Once you have discussed the issue and worked out a plan of action, what you need to do is draft any content that will come as a result. That would include emails that need to be sent, public announcements about what has been going on, or even scripting out conversations that may need to be had. This can be done later, but if you prepare it ahead of time you can have others on your team weigh in to make sure your message is as unambiguous and targeted as possible.

Something to note, and this may just be my grammar-loving mindset, is that correct grammar is incredibly important in these messages – not only does it appear more professional, it also helps to avoid misunderstandings in your message.

Step 4: Follow Through

Now that you know what you need to do, and you have your next steps planned out, you need to execute the game plan you formulated. The specifics will depend on the situation of course, but by this stage you should have all your content drafted and ready to go.

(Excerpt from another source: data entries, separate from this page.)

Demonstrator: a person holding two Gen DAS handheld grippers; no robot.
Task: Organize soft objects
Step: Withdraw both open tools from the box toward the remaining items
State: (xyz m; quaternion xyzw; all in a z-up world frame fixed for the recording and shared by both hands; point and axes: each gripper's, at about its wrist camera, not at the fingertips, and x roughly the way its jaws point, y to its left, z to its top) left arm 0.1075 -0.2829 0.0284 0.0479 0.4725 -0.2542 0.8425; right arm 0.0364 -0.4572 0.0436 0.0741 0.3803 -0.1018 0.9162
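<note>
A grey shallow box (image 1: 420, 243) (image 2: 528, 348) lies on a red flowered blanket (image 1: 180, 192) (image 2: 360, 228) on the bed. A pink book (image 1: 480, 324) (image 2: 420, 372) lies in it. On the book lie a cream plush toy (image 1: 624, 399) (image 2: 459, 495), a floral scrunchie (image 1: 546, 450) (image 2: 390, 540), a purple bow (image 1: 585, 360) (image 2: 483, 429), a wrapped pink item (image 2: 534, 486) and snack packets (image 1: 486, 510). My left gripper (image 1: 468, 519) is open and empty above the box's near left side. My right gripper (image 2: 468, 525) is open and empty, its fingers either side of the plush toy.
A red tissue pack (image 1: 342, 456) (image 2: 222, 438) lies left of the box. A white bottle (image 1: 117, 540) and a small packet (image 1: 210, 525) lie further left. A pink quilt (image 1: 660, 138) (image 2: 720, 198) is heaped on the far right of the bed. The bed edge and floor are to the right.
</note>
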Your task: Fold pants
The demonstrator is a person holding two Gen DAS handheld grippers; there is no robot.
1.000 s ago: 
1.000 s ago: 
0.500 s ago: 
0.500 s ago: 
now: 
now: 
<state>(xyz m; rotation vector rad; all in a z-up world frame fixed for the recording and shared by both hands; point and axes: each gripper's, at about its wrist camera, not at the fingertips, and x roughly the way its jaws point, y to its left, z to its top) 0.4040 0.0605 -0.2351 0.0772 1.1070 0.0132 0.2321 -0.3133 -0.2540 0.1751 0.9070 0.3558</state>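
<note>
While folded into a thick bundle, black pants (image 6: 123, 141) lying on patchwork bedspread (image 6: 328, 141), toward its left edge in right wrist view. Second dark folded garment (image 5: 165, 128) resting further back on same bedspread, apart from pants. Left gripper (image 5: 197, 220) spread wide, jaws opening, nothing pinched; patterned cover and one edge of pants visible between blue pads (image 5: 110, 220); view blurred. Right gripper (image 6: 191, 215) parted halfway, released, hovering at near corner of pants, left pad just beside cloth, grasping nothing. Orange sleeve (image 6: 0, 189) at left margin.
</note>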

The first thing to do is to reach out to the affected parties once again, and let them know what is going to happen. After that, and once there is some resolution, it’s important to inform the rest of the community about what happened, why it did, and what actions you have taken to resolve it. It pays to be prudent at this stage – while transparency is key to effectively managing any community, in cases of conflict you may need to keep some details undisclosed in order to protect the people involved.

Step 5: Follow Up

Once everything is done and the conflict has (hopefully) died down, it’s usually a good idea to let things settle and give people some time to recover. After a while though, you need to check in with them to see how things are going. This is an important step because it shows that you care about your community and you value its members beyond just dealing with specific cases of mediation. You may also find that when you talk to people some weeks or months after the incident in question, they have more contextual information for you that wasn’t available at the time or they weren’t willing to divulge in the moment.

The amount of time you allow to pass before following up on things will depend on the situation, so use your discretion to make the call here. The goal is to check up on folks to make sure they’re alright, have accepted the result of the mediation (whether they agree with the decision or not), and to see if they have any feedback about the process for you.

In amongst these steps there are many nuances that you will need to take into account – this post isn’t intended to be a fix-all for all instances of conflict mediation but it will give you a path you can follow to successfully navigate some of the most difficult times you will face as a community manager.